*** Opening PROVIDED DATA ***

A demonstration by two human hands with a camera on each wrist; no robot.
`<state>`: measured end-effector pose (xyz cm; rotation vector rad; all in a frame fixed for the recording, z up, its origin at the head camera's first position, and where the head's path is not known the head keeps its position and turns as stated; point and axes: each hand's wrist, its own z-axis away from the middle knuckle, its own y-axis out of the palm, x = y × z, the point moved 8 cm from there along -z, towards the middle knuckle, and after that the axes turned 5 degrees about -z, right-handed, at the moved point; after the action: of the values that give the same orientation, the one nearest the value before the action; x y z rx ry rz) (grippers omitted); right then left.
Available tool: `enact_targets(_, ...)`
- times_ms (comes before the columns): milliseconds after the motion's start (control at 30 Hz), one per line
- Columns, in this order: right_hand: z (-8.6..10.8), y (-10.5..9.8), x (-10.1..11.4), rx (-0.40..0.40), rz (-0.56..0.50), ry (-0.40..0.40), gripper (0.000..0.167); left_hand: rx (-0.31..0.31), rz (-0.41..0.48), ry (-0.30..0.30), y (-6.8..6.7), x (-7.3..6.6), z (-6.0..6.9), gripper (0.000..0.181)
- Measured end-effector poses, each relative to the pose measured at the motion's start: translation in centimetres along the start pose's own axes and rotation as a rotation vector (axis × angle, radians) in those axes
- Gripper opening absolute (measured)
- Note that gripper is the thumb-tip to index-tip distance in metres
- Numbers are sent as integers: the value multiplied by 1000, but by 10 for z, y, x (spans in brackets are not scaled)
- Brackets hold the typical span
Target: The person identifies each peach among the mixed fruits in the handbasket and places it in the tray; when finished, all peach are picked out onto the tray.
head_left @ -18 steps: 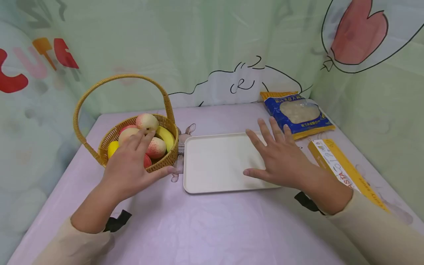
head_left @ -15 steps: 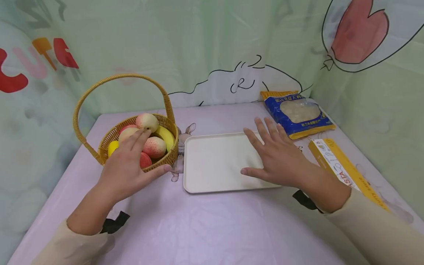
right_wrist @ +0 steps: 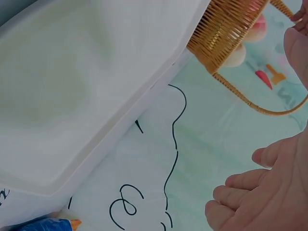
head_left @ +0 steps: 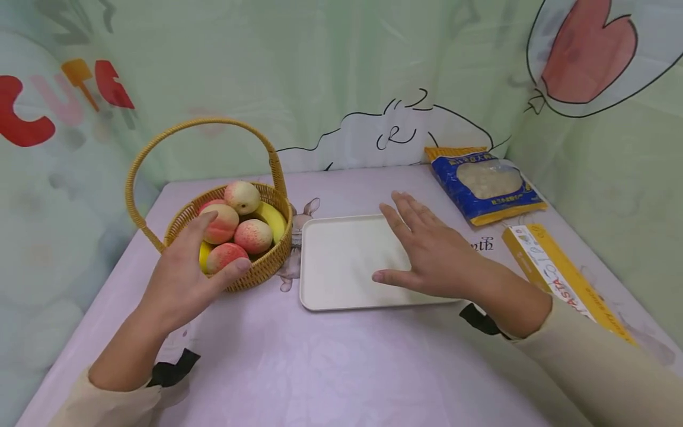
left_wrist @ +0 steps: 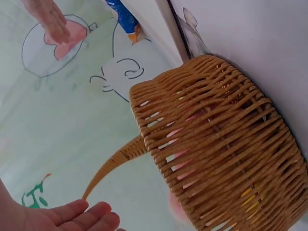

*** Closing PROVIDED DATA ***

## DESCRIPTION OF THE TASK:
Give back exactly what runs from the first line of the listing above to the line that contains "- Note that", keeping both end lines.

## RESULT:
A demonstration by two human hands with a camera on each wrist; no robot.
`<state>`: measured end-effector pose (xyz cm; rotation vector rad; all in a frame fixed for the recording, z up, its origin at the head camera's first position, and where the head's path is not known the head keeps its position and turns as stated; point and axes: each hand's wrist, its own z-axis away from the middle knuckle, its own y-axis out of the palm, x = y × z, the point moved 8 cm from there along -z, towards the middle knuckle, and after that the axes turned 5 degrees about -z, right-handed, at the moved point; after the action: of the values that give the same orientation, the one nearest the value before the action; x y z rx ry rz) (grippers omitted); right then left.
Available tool: `enact_targets(_, ...)`
- times_ms (comes before the columns): milliseconds after the motion's start (control at 30 Hz), one per line
- Columns, in this order: right_hand: z (-8.6..10.8), y (-10.5..9.8), x (-10.1..11.4), rx (-0.40..0.40), rz (-0.56..0.50), ry (-0.40..0.40), gripper (0.000..0.167); left_hand: rx (-0.31..0.31), rz (-0.41..0.48), ry (-0.30..0.30), y (-6.8..6.7), x (-7.3..6.6), z (-6.0..6.9), gripper (0.000..0.181)
- Measured end-effector poses, each relative to the pose measured at the motion's start: translation in centimetres along the start pose's own axes and rotation as a rotation vector (axis × angle, radians) in those axes
- Gripper opening absolute (measured)
- Note that gripper is the thumb-tip to index-tip distance in metres

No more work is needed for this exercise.